Al cabo de un rato muy largo que no pude calcular, pero que debió de superar las dos horas, comencé a sentir las primeras molestias. Era como un leve calambre muscular, similar a cuando te has quedado dormido en una posición extraña y una mano te ha quedado atrapada debajo del cuerpo. Sentía una especie de hormigueo que me recorría en ondas los dos brazos. Era una sensación desconcertante, más que dolorosa. Pero era perfectamente consciente de su significado.

Aquello había empezado.

Me sequé el sudor de la frente con un trozo de tela que había arrancado del faldón de la camisa. De repente me pregunté si aquel calor tan sofocante que sentía desde que había llegado no sería la primera manifestación de la infección. Recordaba perfectamente que Greene parecía sudar a mares antes de tomar el Cladoxpan.

Entonces, una idea horrible se me pasó por la mente. Me iban a dejar allí. Iban a dejarme encerrado en aquella celda como a un animal rabioso, hasta que la infección se apoderase de todo mi cuerpo y me transformase en un No Muerto. Después, me convertirían en una atracción de feria, en un monstruo, un espantajo que los papás de Gulfport enseñarían a sus hijos desde el otro lado de los barrotes, para mostrarles cómo eran los monstruos que habitaban el otro lado del Muro, mientras le tiraban palomitas y trozos de verdura podrida.

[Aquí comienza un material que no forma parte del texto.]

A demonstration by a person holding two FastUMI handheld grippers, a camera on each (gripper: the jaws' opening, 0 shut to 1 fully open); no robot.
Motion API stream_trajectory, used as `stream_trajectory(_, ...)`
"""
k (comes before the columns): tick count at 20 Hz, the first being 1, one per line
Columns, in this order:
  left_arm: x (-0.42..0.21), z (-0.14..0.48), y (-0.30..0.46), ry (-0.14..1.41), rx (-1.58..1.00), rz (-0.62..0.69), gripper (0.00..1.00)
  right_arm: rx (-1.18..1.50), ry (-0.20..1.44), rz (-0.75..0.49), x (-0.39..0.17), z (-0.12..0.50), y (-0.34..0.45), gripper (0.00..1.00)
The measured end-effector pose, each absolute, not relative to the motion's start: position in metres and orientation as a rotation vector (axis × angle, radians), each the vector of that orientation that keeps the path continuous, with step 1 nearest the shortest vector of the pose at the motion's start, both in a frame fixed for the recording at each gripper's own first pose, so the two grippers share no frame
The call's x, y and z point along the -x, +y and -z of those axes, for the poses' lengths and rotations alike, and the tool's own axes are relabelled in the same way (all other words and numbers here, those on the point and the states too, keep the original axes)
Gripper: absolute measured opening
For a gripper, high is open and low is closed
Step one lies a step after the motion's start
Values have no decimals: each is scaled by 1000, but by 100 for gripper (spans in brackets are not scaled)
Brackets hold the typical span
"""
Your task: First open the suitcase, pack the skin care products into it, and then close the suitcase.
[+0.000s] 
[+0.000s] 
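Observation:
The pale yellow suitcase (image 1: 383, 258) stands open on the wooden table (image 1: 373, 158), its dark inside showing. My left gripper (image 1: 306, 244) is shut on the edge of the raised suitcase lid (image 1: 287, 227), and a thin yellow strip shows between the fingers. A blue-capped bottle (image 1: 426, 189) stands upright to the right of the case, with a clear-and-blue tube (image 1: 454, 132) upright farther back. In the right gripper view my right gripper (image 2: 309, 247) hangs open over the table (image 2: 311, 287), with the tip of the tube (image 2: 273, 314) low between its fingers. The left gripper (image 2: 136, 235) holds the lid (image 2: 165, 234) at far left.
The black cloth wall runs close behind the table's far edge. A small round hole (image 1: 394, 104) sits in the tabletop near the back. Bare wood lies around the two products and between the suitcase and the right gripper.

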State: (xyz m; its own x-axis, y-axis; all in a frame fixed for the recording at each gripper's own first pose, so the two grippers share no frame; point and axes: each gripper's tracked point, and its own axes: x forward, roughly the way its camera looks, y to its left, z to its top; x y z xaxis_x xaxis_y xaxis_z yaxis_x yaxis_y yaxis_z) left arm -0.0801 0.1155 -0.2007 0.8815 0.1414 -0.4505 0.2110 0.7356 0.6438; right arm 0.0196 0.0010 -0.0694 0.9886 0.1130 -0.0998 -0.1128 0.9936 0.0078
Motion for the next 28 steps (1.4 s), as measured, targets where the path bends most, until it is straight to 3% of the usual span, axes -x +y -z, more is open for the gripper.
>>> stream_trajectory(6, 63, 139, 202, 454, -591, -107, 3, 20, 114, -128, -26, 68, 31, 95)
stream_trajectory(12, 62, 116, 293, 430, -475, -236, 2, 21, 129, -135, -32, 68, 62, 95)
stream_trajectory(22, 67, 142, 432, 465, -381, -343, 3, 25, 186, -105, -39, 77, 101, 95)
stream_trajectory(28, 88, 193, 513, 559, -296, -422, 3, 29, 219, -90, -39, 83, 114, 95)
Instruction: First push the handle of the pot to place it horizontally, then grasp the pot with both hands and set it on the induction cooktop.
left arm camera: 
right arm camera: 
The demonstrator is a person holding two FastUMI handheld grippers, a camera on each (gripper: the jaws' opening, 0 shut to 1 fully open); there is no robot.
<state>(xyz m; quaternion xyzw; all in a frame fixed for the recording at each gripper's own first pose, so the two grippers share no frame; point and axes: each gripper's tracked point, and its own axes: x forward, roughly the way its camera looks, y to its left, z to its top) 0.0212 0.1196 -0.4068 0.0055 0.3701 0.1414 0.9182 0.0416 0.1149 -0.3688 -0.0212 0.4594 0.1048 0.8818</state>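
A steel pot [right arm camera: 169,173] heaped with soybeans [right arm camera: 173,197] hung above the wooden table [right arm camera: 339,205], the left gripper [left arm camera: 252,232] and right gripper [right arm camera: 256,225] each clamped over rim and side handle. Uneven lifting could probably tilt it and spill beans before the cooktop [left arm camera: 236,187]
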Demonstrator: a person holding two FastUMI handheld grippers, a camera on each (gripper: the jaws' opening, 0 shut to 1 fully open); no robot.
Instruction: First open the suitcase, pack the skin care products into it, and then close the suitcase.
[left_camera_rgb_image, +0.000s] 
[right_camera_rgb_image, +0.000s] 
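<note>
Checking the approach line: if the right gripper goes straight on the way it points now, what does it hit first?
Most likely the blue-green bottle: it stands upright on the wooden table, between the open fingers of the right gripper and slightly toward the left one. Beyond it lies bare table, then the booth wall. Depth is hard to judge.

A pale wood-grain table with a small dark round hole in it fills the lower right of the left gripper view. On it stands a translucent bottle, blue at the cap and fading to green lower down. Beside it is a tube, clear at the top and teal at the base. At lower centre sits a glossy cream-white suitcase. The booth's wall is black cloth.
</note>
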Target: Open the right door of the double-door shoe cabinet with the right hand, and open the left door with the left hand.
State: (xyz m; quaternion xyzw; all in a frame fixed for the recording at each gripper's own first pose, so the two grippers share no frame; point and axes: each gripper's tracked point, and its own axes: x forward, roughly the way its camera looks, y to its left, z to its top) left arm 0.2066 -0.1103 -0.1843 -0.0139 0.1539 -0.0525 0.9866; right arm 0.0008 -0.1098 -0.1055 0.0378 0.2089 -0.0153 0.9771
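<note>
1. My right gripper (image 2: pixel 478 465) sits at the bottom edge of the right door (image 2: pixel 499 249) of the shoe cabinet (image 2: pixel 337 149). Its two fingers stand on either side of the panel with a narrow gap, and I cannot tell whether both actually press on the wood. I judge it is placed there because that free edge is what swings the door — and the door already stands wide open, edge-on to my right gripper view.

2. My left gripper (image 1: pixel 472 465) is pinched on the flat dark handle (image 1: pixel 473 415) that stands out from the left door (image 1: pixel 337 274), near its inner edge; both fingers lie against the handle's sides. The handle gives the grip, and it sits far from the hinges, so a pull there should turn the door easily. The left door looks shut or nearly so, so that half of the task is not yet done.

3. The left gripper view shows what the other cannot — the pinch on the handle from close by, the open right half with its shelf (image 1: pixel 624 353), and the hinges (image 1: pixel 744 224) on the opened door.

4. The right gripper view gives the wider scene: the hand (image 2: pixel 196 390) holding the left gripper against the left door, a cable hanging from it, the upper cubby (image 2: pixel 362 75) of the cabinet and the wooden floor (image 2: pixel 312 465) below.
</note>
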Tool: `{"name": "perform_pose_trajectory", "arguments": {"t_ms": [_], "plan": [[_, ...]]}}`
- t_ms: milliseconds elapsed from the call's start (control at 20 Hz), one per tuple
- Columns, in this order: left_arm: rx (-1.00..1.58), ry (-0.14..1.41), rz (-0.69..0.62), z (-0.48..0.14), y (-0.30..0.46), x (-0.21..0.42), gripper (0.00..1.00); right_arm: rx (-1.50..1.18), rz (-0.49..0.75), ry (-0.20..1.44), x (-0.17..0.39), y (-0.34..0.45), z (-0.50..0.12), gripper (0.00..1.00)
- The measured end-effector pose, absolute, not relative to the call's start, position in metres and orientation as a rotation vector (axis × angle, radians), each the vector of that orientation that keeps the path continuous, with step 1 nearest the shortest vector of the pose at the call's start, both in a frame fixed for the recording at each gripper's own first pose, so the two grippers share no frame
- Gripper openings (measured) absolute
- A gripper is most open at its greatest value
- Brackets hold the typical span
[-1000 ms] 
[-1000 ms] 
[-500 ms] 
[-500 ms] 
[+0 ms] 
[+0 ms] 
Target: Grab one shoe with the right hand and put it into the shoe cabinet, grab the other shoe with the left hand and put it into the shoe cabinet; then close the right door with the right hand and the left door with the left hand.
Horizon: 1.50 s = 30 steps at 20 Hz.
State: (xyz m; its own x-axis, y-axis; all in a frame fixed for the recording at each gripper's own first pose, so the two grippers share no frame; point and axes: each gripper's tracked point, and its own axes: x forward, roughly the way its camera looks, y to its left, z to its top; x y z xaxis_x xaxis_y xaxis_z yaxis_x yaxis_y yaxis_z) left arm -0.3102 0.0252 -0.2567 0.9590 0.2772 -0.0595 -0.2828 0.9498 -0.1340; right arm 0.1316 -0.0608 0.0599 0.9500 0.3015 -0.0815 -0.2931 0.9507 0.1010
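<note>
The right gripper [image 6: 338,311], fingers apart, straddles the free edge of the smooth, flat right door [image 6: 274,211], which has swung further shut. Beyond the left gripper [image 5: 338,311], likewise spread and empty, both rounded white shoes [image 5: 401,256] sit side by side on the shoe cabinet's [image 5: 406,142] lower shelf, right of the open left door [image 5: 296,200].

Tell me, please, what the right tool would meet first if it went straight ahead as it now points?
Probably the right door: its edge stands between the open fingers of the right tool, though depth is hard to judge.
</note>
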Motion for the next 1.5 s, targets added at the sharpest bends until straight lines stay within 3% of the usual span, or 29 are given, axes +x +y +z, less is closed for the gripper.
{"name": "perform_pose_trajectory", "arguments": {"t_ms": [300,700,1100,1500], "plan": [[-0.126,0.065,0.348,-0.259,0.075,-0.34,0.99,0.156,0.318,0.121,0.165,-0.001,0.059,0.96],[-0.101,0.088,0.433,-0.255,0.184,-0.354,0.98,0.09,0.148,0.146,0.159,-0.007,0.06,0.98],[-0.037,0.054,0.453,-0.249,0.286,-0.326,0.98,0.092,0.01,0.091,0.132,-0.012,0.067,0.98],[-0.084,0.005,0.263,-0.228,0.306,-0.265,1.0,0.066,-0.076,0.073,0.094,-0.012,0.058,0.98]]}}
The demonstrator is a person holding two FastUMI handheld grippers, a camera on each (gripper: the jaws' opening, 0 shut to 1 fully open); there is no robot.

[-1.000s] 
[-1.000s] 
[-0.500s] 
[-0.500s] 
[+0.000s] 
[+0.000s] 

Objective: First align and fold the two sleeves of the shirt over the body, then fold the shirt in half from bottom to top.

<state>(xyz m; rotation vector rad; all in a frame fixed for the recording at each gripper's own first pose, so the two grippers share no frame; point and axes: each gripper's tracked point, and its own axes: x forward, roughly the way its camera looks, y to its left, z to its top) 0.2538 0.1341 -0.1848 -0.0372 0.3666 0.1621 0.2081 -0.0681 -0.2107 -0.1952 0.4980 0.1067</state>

Iba a volverme loco. Comencé a rascarme con furia el brazo derecho, pero no sabía si aquel picor era el siguiente paso de mi transformación o simplemente que la angustia me estaba impulsando a hacer cosas extrañas.

De repente, el ruido de un cerrojo sonó desde la parte superior, seguido del ruido de pisadas de una persona que bajaba las escaleras. Empecé a buscar algo con lo que defenderme, como un animal acorralado. Era inútil. No había nada en aquella celda que no estuviese firmemente atornillado o soldado a las paredes, o que pudiese utilizar. Entonces, de golpe, caí en la cuenta de que mi infección podía ser también mi única defensa. Sin pensarlo dos veces arranqué la costra fresca que se estaba formando sobre la herida de mi frente. Me dolió un horror, pero enseguida un reguero de sangre caliente comenzó a fluir de nuevo sobre mi cara. Empapé mis dedos en la sangre y aguardé, expectante. Al primero que apareciese delante de mi celda, le caería una buena salpicadura de sangre infectada. Si yo caía, por lo menos me llevaría a alguno por delante.

Los pasos sonaban cada vez más cerca. Me arrodillé, ocultando las manos tras mi espalda, listo para saltar como un muelle. De golpe, la luz del pasillo se oscureció ligeramente cuando la figura de Malachy Grapes se interpuso entre el fluorescente y el interior de mi celda.

—Hola, abogado. —La voz de Grapes sonaba zumbona, porque el muy cabrón sabía que me tenía atrapado.

En sus brazos, un asustado Lúculo se revolvía, mirando con ojos enloquecidos de terror a la figura ensangrentada que le contemplaba, derrotado, desde el otro lado de los barrotes.